AMD Vega 10, Vega 11, Vega 12 and Vega 20 Rumors and Discussion

sebbbi · Jun 18, 2017

MDolenc said:
Except that in neither DX12 or Vulkan case shader is responsible for submitting draw calls. Shaders can prepare data for the draw calls and that data doesn't have to be shipped back to the CPU side, but the actual draw is still dispatched by the CPU.

ExecuteIndirect and MultiDraw (OpenGL) support indirect draw count, meaning that the CPU doesn't even know now many draw calls are being made. Draw arguments and draw count are written by GPU to a buffer that is only accessible by the GPU. CPU does however send GPU a command to start ExecuteIndirect/Multidraw, but doesn't know the draw count or the draw parameters.

These draws are made either by the GPU command processor (CP loop) or by a compute shader writing directly to GPU command buffer. Intel for example implements ExecuteIndirect with indirect draw count as compute dispatch that writes to command buffer. Nvidia's Vulkan device generated commands extension (https://developer.nvidia.com/device-generated-commands-vulkan) does the same. This extension can even change render state and shaders. AMD implements ExecuteIndirect in their command processor (no extra dispatch to setup draws).

CUDA and OpenCL have functionality to spawn shaders directly from compute kernels. You can write a lambda inside the shader and spawn N instances of it. The shader can then wait for completion and continue work from there, without any CPU intervention.

But the driver still is a big deal. The driver spawns the extra setup dispatches and decides how and when to run them (possibly concurrent to other tasks) in order to ensure that the data is ready in time, but the data generation doesn't block other tasks. DX12 barriers are still pretty high level construct. GPUs caches tend not to be fully coherent, so barrier might instruct flushes of some caches. Render targets might be in compressed format that need to be decompressed before sampling it. There might be temp resource allocations and preparation needed before tessellation, geometry shader and tiled rasterizer work can begin. All of these extra tasks can be executed in parallel to other work. It is the driver's responsibility to make this happen in the fastest safe way possible. Driver can also do stuff like combine cache flushes of the same type, and increase parallelism in cases where it knows that concurrent execution of some shaders is safe. Async compute opens up a whole new can of worms. Console devs are used to hard coding CU masks and wave limits, etc to fine tune the performance of concurrent work (neither queue starves). PC drivers need to do this without application level knowledge. This isn't an easy problem to solve. And most importantly, the driver isn't just the CPU code that is being run. The driver sends the microcode for all the GPU fixed function processors. Thus the driver is also fully responsible how the GPU command processor executes the commands and how indirect multidraw and spawning new shaders from kernels is implemented on the GPU side.
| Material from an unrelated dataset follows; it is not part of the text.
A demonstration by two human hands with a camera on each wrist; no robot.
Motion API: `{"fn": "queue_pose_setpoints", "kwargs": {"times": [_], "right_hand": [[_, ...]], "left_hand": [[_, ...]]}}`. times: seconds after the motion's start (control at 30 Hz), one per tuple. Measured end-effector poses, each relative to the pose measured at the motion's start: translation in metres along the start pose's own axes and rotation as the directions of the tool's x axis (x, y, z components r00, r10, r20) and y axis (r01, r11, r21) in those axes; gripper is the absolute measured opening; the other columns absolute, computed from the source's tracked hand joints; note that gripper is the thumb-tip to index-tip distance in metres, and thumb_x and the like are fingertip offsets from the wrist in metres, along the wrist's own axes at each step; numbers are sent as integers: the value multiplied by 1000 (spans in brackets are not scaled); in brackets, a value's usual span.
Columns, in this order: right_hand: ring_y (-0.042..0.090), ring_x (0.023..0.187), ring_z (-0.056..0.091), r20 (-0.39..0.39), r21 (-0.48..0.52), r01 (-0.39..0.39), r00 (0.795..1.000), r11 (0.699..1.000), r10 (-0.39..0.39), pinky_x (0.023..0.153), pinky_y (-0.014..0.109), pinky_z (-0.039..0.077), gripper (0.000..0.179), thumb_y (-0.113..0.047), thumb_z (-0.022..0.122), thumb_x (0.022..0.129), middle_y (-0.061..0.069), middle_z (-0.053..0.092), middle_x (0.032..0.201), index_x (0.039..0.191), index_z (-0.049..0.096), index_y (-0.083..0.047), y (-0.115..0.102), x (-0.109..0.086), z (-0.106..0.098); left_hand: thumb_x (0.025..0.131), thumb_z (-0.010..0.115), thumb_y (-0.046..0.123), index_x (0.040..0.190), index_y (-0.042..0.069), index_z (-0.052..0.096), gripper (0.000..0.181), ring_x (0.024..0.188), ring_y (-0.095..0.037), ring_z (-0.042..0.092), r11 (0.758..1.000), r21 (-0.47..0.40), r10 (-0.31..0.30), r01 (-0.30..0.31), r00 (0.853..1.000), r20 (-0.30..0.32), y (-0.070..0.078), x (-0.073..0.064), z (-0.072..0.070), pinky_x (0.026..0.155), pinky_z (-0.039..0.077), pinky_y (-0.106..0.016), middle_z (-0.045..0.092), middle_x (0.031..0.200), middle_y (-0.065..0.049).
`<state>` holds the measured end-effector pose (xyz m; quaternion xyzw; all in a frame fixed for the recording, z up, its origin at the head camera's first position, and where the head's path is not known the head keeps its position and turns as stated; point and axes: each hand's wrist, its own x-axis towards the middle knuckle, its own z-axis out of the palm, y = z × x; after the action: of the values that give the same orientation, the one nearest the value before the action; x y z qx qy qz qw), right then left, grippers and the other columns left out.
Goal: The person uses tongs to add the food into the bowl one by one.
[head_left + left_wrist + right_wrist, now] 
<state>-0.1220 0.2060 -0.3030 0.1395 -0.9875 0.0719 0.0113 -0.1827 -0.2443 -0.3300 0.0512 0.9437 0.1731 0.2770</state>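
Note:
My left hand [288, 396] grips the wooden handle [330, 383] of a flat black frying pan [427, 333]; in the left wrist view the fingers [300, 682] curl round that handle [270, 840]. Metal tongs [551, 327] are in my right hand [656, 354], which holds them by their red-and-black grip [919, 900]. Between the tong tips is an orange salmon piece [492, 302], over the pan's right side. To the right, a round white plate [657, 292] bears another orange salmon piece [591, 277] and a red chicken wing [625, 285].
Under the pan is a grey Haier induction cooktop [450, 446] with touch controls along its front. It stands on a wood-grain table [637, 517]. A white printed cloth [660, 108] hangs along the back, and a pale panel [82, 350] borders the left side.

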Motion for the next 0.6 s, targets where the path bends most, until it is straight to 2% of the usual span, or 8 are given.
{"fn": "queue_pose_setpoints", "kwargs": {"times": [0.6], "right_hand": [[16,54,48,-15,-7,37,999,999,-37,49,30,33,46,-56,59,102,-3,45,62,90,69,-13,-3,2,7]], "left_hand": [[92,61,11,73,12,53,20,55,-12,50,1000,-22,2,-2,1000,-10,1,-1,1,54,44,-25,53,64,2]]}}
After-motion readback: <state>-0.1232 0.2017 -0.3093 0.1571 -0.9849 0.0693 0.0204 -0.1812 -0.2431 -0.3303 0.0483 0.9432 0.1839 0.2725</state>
During the last year I rewrote Unreal Engine's 2x console backend resource transitions. There's just so many small things you can do differently to reduce stalls between draws & dispatches and to allow best possible overlap. But there are also so many corners cases that you need to take into account to prevent that data race that only occurs in some obscenely rare case. You would need to know what the shader does in order to write the best possible transition code. Priority #1 for any driver is to guarantee correctness. This unfortunately means that the default code path will likely be slightly slower than game specific code paths.

sebbbi · Jun 18, 2017

Infinisearch said:
This exactly. In fact in dx12 underneath every executecommandlists call is a gpu pipeline flush. Which by its very nature requires CPU intervention. So the driver is more involved than you think.

CPU setups the commands needed for barrier transitions and ExecuteCommandLists & ExecuteIndirect, but the GPU doesn't need to wait for the CPU. In some cases the command processor handles this directly or a compute shader writes directly to command list. But the driver uploads all this code to the GPU, so it doesn't really matter whether it is the CPU or GPU doing the work. Driver is responsible for it.

Clukos · Jun 18, 2017

This looks like brushed aluminum:

This will be one beautiful GPU

And it looks like the final renders are using 2x8-pin.

Infinisearch · Jun 18, 2017

sebbbi said:
CPU setups the commands needed for barrier transitions and ExecuteCommandLists & ExecuteIndirect, but the GPU doesn't need to wait for the CPU. In some cases the command processor handles this directly or a compute shader writes directly to command list.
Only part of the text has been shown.